In Hong Kong, a pop-up supermarket in a neighbourhood notorious for triad activity lost a crate of toilet paper to a knife-wielding duo hijacking the stores early morning delivery. – File photo

OWN up, if you have already built up a doomsday hoard worth a year’s supply of toilet rolls taking up your entire closet under the stairs?

This is no time to blush or be squeamish, since what happens down there; carries more than just sanitary repercussions elsewhere.

Blame it on the media perhaps, since the need to keep up interest in wall-to-wall COVID-19 coverage requires treating bathroom so routine but best kept hidden with grave concern, if not intimate, gory detail.

But when you do see grown men come to blows in an Italian supermarket – over the last pack-of-24, buy one, get one gratis offer for even the least popular brand of bog roll, you get an idea of how serious the run on toilet tissues has become.

But matters lavatorial affect women too – Saturday in a Sydney Supermarket produced a social media viral sensation where three vixens having a s(crap) over the last two packets of loo paper.

In Hong Kong, a pop-up supermarket in a neighbourhood notorious for triad activity lost a crate of toilet paper – to a knife-wielding duo hijacking the store’s early morning delivery.

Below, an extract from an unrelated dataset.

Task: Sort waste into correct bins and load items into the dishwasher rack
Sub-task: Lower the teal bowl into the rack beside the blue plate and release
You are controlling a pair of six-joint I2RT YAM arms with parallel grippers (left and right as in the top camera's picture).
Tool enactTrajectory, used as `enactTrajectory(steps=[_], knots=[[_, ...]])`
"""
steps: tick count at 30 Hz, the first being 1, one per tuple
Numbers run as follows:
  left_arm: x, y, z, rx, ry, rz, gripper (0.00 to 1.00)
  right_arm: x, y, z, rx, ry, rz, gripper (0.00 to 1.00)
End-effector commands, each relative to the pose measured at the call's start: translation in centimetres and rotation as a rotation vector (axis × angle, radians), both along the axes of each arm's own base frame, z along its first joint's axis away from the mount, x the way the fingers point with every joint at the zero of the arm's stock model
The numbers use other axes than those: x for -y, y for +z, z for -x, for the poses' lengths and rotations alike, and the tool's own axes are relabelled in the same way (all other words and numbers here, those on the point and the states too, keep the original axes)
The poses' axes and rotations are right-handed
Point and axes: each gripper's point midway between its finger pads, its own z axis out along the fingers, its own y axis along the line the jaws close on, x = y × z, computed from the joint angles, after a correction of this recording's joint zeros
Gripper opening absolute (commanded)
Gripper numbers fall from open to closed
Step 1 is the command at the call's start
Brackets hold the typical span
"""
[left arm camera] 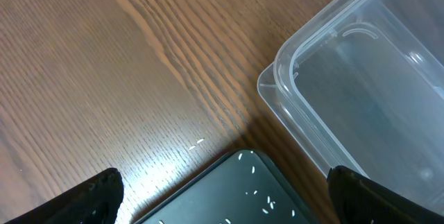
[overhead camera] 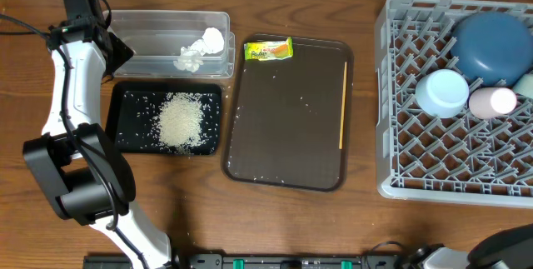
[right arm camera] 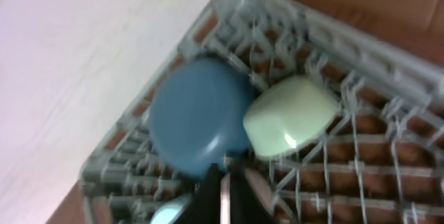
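My left gripper (left arm camera: 229, 207) is open and empty. It hovers over a corner of the black tray (left arm camera: 243, 189), beside the clear tub (left arm camera: 291, 64). From above, the left gripper (overhead camera: 119, 52) sits at the tub's left end. A crumpled tissue (overhead camera: 200, 48) lies in the tub (overhead camera: 150, 23), and a heap of rice (overhead camera: 179, 121) fills the black tray (overhead camera: 125, 94). The snack wrapper (overhead camera: 268, 49) and orange stick (overhead camera: 342, 102) lie on the brown tray. The rack (overhead camera: 408, 173) holds the dark blue plate (overhead camera: 491, 46), a pale blue bowl (overhead camera: 442, 92) and the cup (overhead camera: 493, 101). My right gripper (right arm camera: 222, 193) is shut above the rack (right arm camera: 361, 175), near the plate (right arm camera: 198, 116).
The brown serving tray (overhead camera: 287, 136) lies between the bins and the rack, with a few stray grains on it. A pale green bowl (right arm camera: 291, 116) rests beside the plate. The left arm (overhead camera: 67, 119) stretches along the table's left side. Only a dark part of the right arm (overhead camera: 508, 251) shows at the bottom right.
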Motion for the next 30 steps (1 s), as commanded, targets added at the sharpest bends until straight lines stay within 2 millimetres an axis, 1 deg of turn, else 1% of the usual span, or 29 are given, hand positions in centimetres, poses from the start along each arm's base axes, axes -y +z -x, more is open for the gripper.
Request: enactTrajectory(steps=[1,2,4,5,9,12,15,17,20,23,24,30], knots=[[-0.1,-0.4,0.1,-0.009,0.012,0.001,0.96,2.2,-0.6,-1.1,-0.099,-0.157,0.148,0.01],[-0.1,-0.4,0.1,-0.008,0.012,0.0,0.96,2.7,-1.1,-2.0,-0.121,-0.165,0.196,0.01],[-0.1,-0.4,0.1,-0.009,0.012,0.001,0.96,2.9,-2.3,-3.7,-0.17,-0.134,0.274,0.01],[-0.1,-0.4,0.1,-0.009,0.012,0.001,0.96,2.9,-3.3,-4.5,-0.197,-0.121,0.295,0.01],[-0.1,-0.4,0.1,-0.009,0.012,0.001,0.96,3.2,-7.5,-6.6,-0.263,-0.079,0.3,0.06],[-0.1,-0.4,0.1,-0.009,0.012,0.001,0.96,3.5,-10.4,-7.0,-0.311,-0.058,0.278,0.06],[-0.1,-0.4,0.1,-0.008,0.012,0.0,0.96,3.8,-12.3,-6.8,-0.373,-0.039,0.292,0.04],[-0.1,-0.4,0.1,-0.009,0.012,0.001,0.96,4.2,-13.0,-6.0,-0.421,-0.057,0.302,0.01],[-0.1,-0.4,0.1,-0.008,0.012,0.0,0.96,4.5,-13.1,-5.3,-0.451,-0.078,0.305,0.01],[-0.1,-0.4,0.1,-0.009,0.012,0.001,0.96,4.2,-13.3,-4.7,-0.473,-0.075,0.288,0.0],[-0.1,-0.4,0.1,-0.008,0.012,0.0,0.96,4.1,-13.3,-4.5,-0.476,-0.071,0.282,0.01],[-0.1,-0.4,0.1,-0.008,0.012,0.0,0.96,2.8,-13.6,-3.6,-0.51,-0.041,0.233,0.01]])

The Italians may have been irate, the Oz maidens may foresee dysentery while Hong Kong was pure gangland heist.

Down south in Johor Bahru, residents bore the brunt of kiasu Singaporeans whose almighty one dollar is worth nearly five rolls of – Malaysian loo roll!

Shortly after the corona virus threat alert level in the republic was elevated to just one colour short of panic stations, hordes of Singaporeans rushed across the causeway to sweep JB’s supermarket shelves clean of – bum rolls!

When the going gets boggy, apparently the 'must have' booty many households cannot do without is toilet paper, for when the tummy turns runny.

So, must life stop with the last sliver of double-ply, recycled, yesterday’s newspaper?

For cultures supposedly less refined, the approach to toilet etiquette and washroom culture may not square with traditional concepts of hygiene, sensitivity nor decorum.

Let’s face it, the act of pooping and cleaning up after the deed is done is doubly stomach churning – before and after. It is like the act of letting go decibel-defying flatulence in the privacy of one’s own home thinking no one is within audible distance nor olfactory consideration.

But now is the time to lose some degree of toiletry inhibition as the world faces possible annihilation from the onslaught of COVID-19.

Now it is plain to see, all manner of germs and bacteria are transmitted from person to person greeting or acknowledging each other when we do shake hands.

But when we emerge from the smallest room in the house, how ready are we hygienically; to face the world?
Personally, the filthiest toilets are where a faucet is attached to a length of slimy rubber hose that is too short to reach one’s nether regions, much less at the spot where the sun never shines.

Interestingly, a religious decree from Turkey back in 2015 pronounced that the use of paper in cleansing rituals is permissible in Islam.

But we already have enough competition amongst the heathens. This edict will only add one billion more of the world’s population to the practice of dry `cleaning’.

The United Nations has enough on its hands trying to foster amity amongst competing faiths, and the World Health Organisation has plenty on its plate already.

So, in order to prevent insane (un)sanitary competition get in the way of the fight to rid the earth of this current corona menace, la vida aqua – as the Romans would say.